-- EXERCISE --
An exact restatement of every record is required.

-- SUPPLIED RECORDS --
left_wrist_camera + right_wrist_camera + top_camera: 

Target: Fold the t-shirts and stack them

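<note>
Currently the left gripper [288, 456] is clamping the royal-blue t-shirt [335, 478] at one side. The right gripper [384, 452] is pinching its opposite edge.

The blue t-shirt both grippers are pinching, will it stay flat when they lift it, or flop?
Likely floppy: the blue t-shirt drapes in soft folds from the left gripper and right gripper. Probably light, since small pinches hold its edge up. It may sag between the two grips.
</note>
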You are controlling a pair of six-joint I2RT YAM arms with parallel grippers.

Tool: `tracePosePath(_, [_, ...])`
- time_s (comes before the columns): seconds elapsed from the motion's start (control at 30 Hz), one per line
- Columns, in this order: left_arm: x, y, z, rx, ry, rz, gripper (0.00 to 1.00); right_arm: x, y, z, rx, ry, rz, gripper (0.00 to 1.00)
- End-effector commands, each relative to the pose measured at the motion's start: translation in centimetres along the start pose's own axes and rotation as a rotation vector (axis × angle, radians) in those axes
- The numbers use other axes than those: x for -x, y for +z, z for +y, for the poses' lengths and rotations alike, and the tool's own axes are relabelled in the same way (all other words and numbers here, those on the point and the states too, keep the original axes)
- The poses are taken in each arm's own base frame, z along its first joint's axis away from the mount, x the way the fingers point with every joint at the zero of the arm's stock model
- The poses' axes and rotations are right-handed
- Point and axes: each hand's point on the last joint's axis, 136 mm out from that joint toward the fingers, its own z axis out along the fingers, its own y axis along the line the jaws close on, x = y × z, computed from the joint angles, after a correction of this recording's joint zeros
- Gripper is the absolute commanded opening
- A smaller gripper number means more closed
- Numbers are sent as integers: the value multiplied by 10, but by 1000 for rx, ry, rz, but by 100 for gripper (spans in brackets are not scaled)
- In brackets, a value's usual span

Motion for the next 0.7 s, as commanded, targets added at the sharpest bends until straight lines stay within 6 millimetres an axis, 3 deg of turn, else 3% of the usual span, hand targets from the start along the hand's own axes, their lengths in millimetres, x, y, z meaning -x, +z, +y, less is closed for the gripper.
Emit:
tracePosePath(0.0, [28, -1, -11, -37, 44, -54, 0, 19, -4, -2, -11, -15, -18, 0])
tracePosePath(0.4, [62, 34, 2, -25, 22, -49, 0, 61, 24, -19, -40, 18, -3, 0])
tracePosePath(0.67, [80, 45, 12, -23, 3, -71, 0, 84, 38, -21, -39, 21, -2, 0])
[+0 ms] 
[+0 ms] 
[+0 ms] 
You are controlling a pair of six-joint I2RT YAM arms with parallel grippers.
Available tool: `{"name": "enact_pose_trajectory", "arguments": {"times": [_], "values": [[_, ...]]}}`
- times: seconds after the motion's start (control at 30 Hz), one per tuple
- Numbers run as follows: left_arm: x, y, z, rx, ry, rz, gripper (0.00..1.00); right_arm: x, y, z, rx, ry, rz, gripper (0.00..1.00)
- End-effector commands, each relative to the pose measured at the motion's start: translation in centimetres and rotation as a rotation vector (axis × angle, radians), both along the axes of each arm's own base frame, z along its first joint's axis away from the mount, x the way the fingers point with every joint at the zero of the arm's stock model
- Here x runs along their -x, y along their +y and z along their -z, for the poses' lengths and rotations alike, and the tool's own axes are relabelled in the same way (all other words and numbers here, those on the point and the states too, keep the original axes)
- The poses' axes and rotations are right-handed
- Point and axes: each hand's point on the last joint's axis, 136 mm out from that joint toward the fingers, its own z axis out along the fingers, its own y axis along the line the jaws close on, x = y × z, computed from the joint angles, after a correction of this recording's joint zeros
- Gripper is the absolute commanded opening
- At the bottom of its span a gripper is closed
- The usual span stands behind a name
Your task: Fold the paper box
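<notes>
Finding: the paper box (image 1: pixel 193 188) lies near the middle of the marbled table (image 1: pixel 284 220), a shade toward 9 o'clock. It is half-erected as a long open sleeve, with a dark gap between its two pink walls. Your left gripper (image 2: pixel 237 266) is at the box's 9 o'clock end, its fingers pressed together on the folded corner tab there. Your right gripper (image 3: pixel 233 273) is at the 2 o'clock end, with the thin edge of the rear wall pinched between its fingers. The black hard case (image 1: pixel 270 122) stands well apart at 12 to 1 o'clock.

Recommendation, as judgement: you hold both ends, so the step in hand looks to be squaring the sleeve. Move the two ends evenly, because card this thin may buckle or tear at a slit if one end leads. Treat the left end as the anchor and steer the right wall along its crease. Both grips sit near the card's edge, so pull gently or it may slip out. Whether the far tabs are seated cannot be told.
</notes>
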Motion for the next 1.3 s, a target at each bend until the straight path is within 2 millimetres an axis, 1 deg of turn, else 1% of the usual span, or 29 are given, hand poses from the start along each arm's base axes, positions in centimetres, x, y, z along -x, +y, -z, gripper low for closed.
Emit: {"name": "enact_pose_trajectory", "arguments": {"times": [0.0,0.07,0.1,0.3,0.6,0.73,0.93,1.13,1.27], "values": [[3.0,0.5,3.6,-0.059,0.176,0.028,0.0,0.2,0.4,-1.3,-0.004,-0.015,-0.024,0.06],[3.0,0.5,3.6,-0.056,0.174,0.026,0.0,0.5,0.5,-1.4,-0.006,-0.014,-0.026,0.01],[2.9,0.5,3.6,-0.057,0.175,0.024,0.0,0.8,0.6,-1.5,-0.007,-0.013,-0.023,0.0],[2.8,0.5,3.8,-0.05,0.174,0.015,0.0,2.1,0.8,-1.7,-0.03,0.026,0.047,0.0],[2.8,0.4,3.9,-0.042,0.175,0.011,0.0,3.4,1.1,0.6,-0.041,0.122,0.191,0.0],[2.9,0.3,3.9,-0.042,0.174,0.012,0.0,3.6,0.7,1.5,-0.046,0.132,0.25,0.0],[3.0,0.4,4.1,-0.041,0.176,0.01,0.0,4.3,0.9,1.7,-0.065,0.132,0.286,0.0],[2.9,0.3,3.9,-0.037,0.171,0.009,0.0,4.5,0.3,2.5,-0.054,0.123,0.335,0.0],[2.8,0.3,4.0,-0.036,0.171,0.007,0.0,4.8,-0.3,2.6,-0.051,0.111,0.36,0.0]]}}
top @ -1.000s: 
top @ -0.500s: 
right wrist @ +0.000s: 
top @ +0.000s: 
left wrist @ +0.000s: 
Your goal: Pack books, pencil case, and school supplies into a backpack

-- THE ANSWER --
left_wrist_camera + right_wrist_camera + top_camera: 

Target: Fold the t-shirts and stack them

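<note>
Currently the left gripper [288, 456] is clamping the royal-blue t-shirt [335, 478] at one side. The right gripper [384, 452] is pinching its opposite edge.

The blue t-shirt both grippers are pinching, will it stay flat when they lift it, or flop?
Likely floppy: the blue t-shirt drapes in soft folds from the left gripper and right gripper. Probably light, since small pinches hold its edge up. It may sag between the two grips.
</note>
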You are controlling a pair of six-joint I2RT YAM arms with parallel grippers.

Tool: `tracePosePath(_, [_, ...])`
- time_s (comes before the columns): seconds elapsed from the motion's start (control at 30 Hz), one per line
- Columns, in this order: left_arm: x, y, z, rx, ry, rz, gripper (0.00 to 1.00); right_arm: x, y, z, rx, ry, rz, gripper (0.00 to 1.00)
- End-effector commands, each relative to the pose measured at the motion's start: translation in centimetres along the start pose's own axes and rotation as a rotation vector (axis × angle, radians) in those axes
- The numbers use other axes than those: x for -x, y for +z, z for +y, for the poses' lengths and rotations alike, and the tool's own axes are relabelled in the same way (all other words and numbers here, those on the point and the states too, keep the original axes)
- The poses are taken in each arm's own base frame, z along its first joint's axis away from the mount, x the way the fingers point with every joint at the zero of the arm's stock model
- The poses' axes and rotations are right-handed
- Point and axes: each hand's point on the last joint's axis, 136 mm out from that joint toward the fingers, its own z axis out along the fingers, its own y axis along the line the jaws close on, x = y × z, computed from the joint angles, after a correction of this recording's joint zeros
- Gripper is the absolute commanded opening
- A smaller gripper number means more closed
- Numbers are sent as integers: the value multiplied by 10, but by 1000 for rx, ry, rz, but by 100 for gripper (spans in brackets are not scaled)
- In brackets, a value's usual span

Motion for the next 0.7 s, as commanded, targets added at the sharpest bends until straight lines stay within 6 millimetres an axis, 3 deg of turn, else 3% of the usual span, hand targets from the start along the hand's own axes, their lengths in millimetres, x, y, z meaning -x, +z, +y, less is closed for the gripper.
Emit:
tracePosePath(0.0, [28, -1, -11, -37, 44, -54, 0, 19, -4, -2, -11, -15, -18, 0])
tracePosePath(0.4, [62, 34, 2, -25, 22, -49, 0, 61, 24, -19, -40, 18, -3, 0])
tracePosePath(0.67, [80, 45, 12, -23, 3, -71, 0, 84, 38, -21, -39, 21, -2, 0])
[+0 ms] 
[+0 ms] 
[+0 ms] 
You are controlling a pair of six-joint I2RT YAM arms with parallel grippers.
Available tool: `{"name": "enact_pose_trajectory", "arguments": {"times": [_], "values": [[_, ...]]}}`
- times: seconds after the motion's start (control at 30 Hz), one per tuple
- Numbers run as follows: left_arm: x, y, z, rx, ry, rz, gripper (0.00..1.00); right_arm: x, y, z, rx, ry, rz, gripper (0.00..1.00)
- End-effector commands, each relative to the pose measured at the motion's start: translation in centimetres and rotation as a rotation vector (axis × angle, radians), both along the axes of each arm's own base frame, z along its first joint's axis away from the mount, x the way the fingers point with every joint at the zero of the arm's stock model
- Here x runs along their -x, y along their +y and z along their -z, for the poses' lengths and rotations alike, and the tool's own axes are relabelled in the same way (all other words and numbers here, those on the point and the states too, keep the original axes)
- The poses' axes and rotations are right-handed
- Point and axes: each hand's point on the last joint's axis, 136 mm out from that joint toward the fingers, its own z axis out along the fingers, its own y axis along the line the jaws close on, x = y × z, computed from the joint angles, after a correction of this recording's joint zeros
- Gripper is the absolute commanded opening
- At the bottom of its span a gripper is closed
- The usual span stands behind a name
Your task: Fold the paper box
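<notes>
Finding: the paper box (image 1: pixel 193 188) lies near the middle of the marbled table (image 1: pixel 284 220), a shade toward 9 o'clock. It is half-erected as a long open sleeve, with a dark gap between its two pink walls. Your left gripper (image 2: pixel 237 266) is at the box's 9 o'clock end, its fingers pressed together on the folded corner tab there. Your right gripper (image 3: pixel 233 273) is at the 2 o'clock end, with the thin edge of the rear wall pinched between its fingers. The black hard case (image 1: pixel 270 122) stands well apart at 12 to 1 o'clock.

Recommendation, as judgement: you hold both ends, so the step in hand looks to be squaring the sleeve. Move the two ends evenly, because card this thin may buckle or tear at a slit if one end leads. Treat the left end as the anchor and steer the right wall along its crease. Both grips sit near the card's edge, so pull gently or it may slip out. Whether the far tabs are seated cannot be told.
</notes>
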Motion for the next 1.3 s, a target at each bend until the straight path is within 2 millimetres an axis, 1 deg of turn, else 1% of the usual span, or 29 are given, hand poses from the start along each arm's base axes, positions in centimetres, x, y, z along -x, +y, -z, gripper low for closed.
Emit: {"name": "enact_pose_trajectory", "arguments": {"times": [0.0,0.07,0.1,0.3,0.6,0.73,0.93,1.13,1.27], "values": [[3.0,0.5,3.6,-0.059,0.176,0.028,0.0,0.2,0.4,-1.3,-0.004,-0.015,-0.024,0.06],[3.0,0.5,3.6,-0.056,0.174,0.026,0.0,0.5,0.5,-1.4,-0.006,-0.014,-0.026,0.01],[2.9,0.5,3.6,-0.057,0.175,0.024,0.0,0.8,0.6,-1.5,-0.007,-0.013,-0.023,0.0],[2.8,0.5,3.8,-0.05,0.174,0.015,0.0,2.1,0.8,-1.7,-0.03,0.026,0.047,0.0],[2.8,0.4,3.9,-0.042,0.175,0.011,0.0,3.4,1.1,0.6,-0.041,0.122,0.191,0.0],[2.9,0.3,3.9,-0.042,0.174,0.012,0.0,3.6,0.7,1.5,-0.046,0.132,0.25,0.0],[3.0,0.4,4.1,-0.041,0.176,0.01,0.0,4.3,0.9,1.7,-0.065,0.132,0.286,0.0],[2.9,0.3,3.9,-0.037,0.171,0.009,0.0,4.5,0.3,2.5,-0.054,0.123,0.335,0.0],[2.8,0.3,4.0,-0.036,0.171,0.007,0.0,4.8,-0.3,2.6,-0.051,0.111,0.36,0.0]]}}
top @ -1.000s: 
top @ -0.500s: 
right wrist @ +0.000s: 
top @ +0.000s: 
left wrist @ +0.000s: 
Your goal: Pack books, pencil case, and school supplies into a backpack

No part of the exercise remains unanswered.